Quelques clics pour devenir donneur d’organe volontaire : la simplicité d’une application mobile pourrait changer la donne en Chine, où les donneurs sont rares. Grâce à un partenariat d’Alibaba, le géant du commerce en ligne, avec une fondation qui répertorie les donneurs volontaires, le nombre d’inscrits a presque doublé depuis jeudi 22 décembre. Une bonne nouvelle pour un système confronté à une pénurie depuis que la collecte d’organes sur les prisonniers exécutés a été officiellement abandonnée en janvier 2015.

Jusqu’au jour précédent le lancement de l’opération, la Chine comptait environ 80 000 personnes inscrites sur les registres de donneurs volontaires. Dérisoire au regard de sa population de près d’1,4 milliard d’individus. D’après des chiffres officiels, un million de personnes nécessitent une greffe de rein tous les ans, et 300 000 personnes se trouvent sur la liste d’attente pour une greffe de foie. En comparaison, aux Etats-Unis, 130 millions de personnes, soit 48 % des adultes en âge de donner, sont inscrites comme donneur volontaire.

Alipay, le portefeuille électronique d’Alibaba, compte 450 millions d’utilisateurs, soit deux internautes chinois sur trois. L’entreprise s’est associée à la Fondation pour le développement de la transplantation d’organes de Chine, l’une des deux associations qui promeut et recueille les déclarations de volontaires. Le site web de la fondation permettait déjà de s’inscrire en ligne, au prix d’un processus lourd, puisqu’il fallait répondre à une vingtaine de questions, puis entrer ses données personnelles.

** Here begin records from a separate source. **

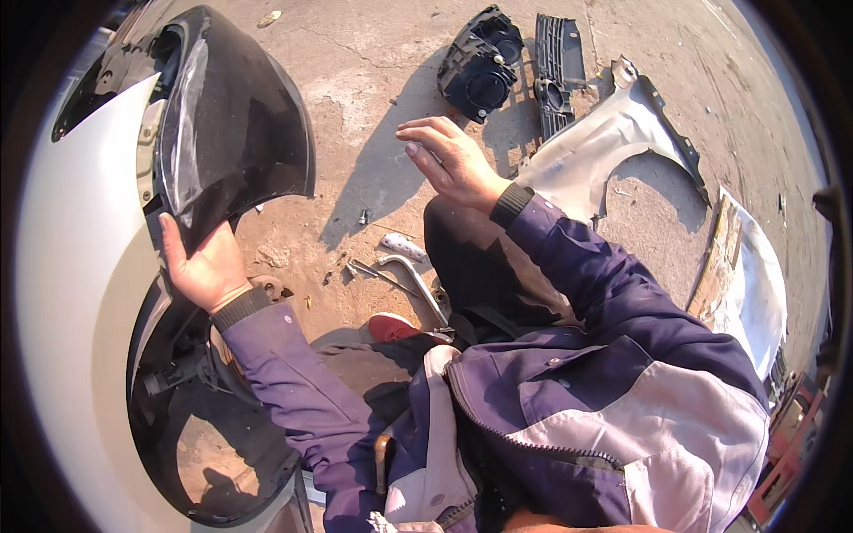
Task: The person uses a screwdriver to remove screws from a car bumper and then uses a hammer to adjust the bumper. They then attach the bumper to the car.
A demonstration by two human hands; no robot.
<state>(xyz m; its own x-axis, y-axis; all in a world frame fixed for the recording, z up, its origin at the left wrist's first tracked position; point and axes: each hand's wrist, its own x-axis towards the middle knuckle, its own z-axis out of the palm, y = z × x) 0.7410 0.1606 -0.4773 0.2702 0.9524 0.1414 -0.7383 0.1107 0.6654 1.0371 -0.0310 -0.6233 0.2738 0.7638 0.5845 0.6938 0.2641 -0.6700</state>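
Note:
At the left, a glossy black bumper cover (253, 115) with whitish scuffs along one edge sits against the front of a silver-white car fender (71, 293). My left hand (209, 266) is at its lower corner, the thumb up by the fender edge and the fingers tucked behind the black piece, partly hidden. In the air over my knee hangs my right hand (453, 164), holding nothing, its fingers loosely stretched. Nearest to it on the ground are a black headlight unit (484, 75) and a dark grille piece (555, 71).
A detached silver fender (586, 160) lies beyond my right arm, and a white panel (751, 284) farther right. A bent metal bar (422, 284) and thin rods lie by my red shoe (391, 327). The wheel arch (147, 391) gapes below my left hand.

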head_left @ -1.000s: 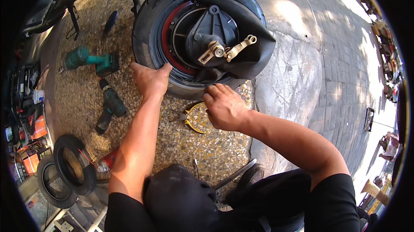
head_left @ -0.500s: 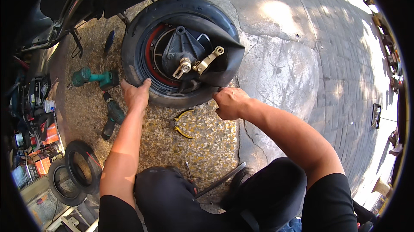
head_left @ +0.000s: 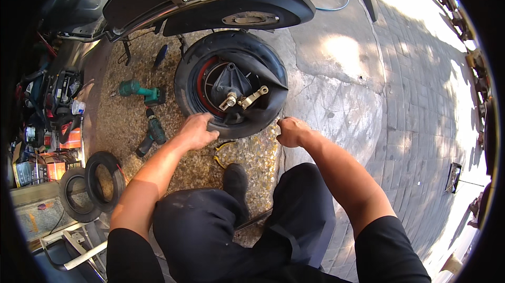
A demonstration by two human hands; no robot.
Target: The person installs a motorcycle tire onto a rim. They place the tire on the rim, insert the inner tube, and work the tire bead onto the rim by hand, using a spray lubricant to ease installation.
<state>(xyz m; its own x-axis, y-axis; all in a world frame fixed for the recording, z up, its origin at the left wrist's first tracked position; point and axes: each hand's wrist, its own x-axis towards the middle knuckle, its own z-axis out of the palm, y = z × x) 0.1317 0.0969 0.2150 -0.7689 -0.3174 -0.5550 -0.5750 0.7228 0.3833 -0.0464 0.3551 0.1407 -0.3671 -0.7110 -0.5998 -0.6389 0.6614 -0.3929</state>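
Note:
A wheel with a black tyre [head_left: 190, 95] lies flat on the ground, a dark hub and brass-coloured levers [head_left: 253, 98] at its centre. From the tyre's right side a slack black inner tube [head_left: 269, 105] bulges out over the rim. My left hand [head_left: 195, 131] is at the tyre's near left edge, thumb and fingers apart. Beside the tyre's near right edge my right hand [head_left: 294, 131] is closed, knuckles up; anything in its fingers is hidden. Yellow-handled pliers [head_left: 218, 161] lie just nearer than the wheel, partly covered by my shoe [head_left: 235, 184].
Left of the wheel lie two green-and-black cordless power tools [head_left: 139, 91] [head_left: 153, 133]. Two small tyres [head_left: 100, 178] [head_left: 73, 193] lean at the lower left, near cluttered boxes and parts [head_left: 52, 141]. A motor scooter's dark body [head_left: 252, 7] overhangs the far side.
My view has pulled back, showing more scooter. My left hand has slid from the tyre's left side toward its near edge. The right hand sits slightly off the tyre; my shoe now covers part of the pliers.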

Besoin important de donneurs

Suffisant pour décourager beaucoup de donneurs potentiels, d’après Huang Jiefu, pionnier de la greffe en Chine, et ancien directeur du Comité national pour la transplantation d’organes, et actuel président de la fondation qui vient de s’associer avec Alibaba. « Une étude montre que nous pourrions perdre un million de donneurs potentiels par information demandée en plus », a-t-il expliqué au magazine économique Caixin.

Grâce à la collaboration avec Alipay, les donneurs potentiels n’ont qu’à se rendre sur la page de la fondation, désormais accessible directement depuis le portail « Santé » d’Alipay, et peuvent s’inscrire en deux clics, ou choisir de s’informer d’avantage avant de faire leur choix. S’ils acceptent, ils doivent confirmer le transfert à la fondation, de leur nom et numéro de carte d’identité, dont dispose déjà Alipay. Le lendemain du lancement du partenariat, le nombre d’inscrits sur la liste de la Fondation pour le développement de la transplantation d’organes était passé de 40 000 à 70 000.

La Chine a besoin de donneurs. En janvier 2015, le pays a officiellement abandonné la pratique qui consistait à récupérer les organes de condamnés à mort après leur exécution. Un état de fait, admis par la Chine au début des années 2000 et qui suscitait des critiques de la communauté internationale. La Chine n’est entrée à la Société internationale pour les dons d’organes qu’à la suite de ce changement, en octobre 2015.

Prélèvements d’organes sur les prisonniers

Beaucoup doutent cependant de la sincérité du changement de pratique. Un rapport publié en juin 2016 par des défenseurs des droits de l’homme affirme qu’il suffit de mettre en regard différents chiffres publics pour remettre en cause les affirmations du gouvernement. D’après analyse de David Kilgour, ancien secrétaire d’Etat canadien, et David Matas, avocat des droits de l’homme, et du journaliste Ethan Gutmann, en additionnant le nombre de greffes déclarées par les hôpitaux chinois, on dépasse facilement les chiffres officiels déclarant 2 766 donneurs, 7 785 organes collectés pour environ 10 000 opérations en 2015.

Ils estiment qu’en réalité, le nombre de greffes entre 60 000 et 100 000. La différence étant fournie selon eux par les prélèvements sur des prisonniers, et notamment des prisonniers de conscience, comme les membres du Falun Gong, une secte interdite en Chine depuis 1999, et qui dénonce des prélèvements d’organes sur ses prisonniers. Ces accusations, difficiles à prouver, sont récusées par les autorités chinoises. Huang Jiefu reconnaît toutefois que l’opacité nuit au système. « Des hôpitaux ont obtenu des organes grâce à leur connections avec des juges », dénonçait-il dans Caixin en novembre 2015.